Amazon's Leadership Principles

Tuesday December 16, 2025

  1. Customer Obsession (initial core principle, 1998)
  2. Ownership (initial core principle, 1998)
  3. Invent and Simplify (early 2000s)
  4. Are Right, A Lot (early 2000s)
  5. Learn and Be Curious (added 2015)
  6. Hire and Develop the Best (initial core principle, as "high bar for talent", 1998)
  7. Insist on the Highest Standards (early 2000s)
  8. Think Big (early 2000s)
  9. Bias for Action (initial core principle, 1998)
  10. Frugality (initial core principle, 1998)
  11. Earn Trust (early 2000s)
  12. Dive Deep (early 2000s)
  13. Have Backbone; Disagree and Commit (early 2000s)
  14. Deliver Results (early 2000s)
  15. Strive to be Earth’s Best Employer (added 2021)
  16. Success and Scale Bring Broad Responsibility (added 2021)

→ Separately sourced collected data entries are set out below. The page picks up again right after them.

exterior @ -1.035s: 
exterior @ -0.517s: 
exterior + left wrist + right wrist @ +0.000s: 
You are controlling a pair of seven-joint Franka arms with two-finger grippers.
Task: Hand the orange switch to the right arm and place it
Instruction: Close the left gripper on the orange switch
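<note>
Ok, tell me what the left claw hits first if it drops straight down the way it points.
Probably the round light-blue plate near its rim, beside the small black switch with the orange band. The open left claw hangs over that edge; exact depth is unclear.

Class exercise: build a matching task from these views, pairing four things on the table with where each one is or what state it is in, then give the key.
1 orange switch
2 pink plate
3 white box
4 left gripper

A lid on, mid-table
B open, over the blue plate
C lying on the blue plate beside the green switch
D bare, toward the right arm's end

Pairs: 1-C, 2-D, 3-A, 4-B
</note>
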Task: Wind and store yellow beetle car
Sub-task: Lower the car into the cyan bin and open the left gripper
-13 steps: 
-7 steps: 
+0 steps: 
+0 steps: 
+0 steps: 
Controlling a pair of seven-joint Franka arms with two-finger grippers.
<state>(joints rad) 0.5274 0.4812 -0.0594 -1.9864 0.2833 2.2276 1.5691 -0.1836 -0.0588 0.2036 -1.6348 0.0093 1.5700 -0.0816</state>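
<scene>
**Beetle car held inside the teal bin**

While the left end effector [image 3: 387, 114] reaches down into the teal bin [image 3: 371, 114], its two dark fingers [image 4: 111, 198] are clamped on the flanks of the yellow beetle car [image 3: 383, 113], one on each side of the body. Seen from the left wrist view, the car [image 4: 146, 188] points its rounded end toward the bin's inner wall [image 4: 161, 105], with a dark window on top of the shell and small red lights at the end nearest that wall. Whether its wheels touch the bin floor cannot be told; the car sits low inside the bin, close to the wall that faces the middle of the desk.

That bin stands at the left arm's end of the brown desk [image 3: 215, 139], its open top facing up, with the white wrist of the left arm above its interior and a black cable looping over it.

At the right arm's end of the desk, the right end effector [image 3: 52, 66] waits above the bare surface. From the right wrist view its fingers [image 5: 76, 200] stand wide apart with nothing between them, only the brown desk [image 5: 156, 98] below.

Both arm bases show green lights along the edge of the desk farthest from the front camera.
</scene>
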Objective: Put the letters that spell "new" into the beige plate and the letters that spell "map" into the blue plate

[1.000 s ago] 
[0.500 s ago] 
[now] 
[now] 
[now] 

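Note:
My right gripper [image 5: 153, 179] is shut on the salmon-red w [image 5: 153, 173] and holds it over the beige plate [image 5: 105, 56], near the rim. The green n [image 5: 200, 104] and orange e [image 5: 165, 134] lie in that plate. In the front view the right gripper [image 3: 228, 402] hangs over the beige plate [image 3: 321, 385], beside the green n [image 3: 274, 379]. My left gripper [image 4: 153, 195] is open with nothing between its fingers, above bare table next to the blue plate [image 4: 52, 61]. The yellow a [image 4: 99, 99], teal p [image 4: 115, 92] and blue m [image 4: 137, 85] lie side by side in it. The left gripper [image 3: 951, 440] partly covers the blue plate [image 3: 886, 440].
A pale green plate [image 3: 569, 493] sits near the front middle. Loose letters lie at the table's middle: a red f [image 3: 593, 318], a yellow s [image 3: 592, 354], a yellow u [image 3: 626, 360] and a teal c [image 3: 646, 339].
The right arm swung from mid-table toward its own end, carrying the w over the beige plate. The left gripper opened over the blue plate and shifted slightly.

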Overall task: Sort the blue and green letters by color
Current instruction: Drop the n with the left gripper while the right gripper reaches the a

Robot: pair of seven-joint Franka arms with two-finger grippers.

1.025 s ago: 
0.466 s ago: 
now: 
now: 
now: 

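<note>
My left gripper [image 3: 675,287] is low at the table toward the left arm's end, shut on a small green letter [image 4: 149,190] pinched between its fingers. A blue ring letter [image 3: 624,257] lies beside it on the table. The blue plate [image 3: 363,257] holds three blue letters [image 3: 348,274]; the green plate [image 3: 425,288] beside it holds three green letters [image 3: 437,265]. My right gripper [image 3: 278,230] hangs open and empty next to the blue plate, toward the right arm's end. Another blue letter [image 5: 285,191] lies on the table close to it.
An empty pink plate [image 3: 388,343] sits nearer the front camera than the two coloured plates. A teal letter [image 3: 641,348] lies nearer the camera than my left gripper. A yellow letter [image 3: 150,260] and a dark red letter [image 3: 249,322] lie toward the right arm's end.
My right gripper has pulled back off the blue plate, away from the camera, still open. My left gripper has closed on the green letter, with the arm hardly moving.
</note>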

Lots more detail on Amazon's page.


Former:


I don't know any company that's as into a set of principles as Amazon is. See Working Backwards, for example, on how they're deeply integrated into hiring and performance review processes.

The Leadership Principles started as company core principles in 1998, part of spreading Amazon culture across newly acquired companies. ("Customer Obsession" might be considered to precede even this list, as it was sort of a founding ethos of Amazon.)

Amazon’s purchase of Telebuch in Germany and BookPages in the UK in 1998 gave Bezos an opportunity to articulate the company’s core principles. Alison Algore, a D. E. Shaw transplant who worked in human resources, pondered Amazon’s values with Bezos as he prepared for an introductory conference call with the Telebuch founders. They agreed on five core values and wrote them down on a whiteboard in a conference room: customer obsession, frugality, bias for action, ownership, and high bar for talent. Later Amazon would add a sixth value, innovation. (from The Everything Store)

The Leadership Principles appeared with that name at some point in the early 2000s, though I haven't been able to lock down precise details on this. It seems they were fairly stable as a list of 13 principles from the early 2000s until 2015.

Leadership Principle 5 was added in 2015.

In 2021, Amazon added Leadership Principles 15 and 16 as Andy Jassy was becoming CEO.


It sounds like teams at Amazon also often have around five or six "tenets," which are about what the team aims to be and do. This article includes Amazon HR's tenets, for example.

Amazon often accompanies tenets with the phrase "unless you know better ones," which is a neat way of trying to keep them evolving.


That same article has a list of ways that Amazon is peculiar, in their parlance. (There's a mascot named Peccy!)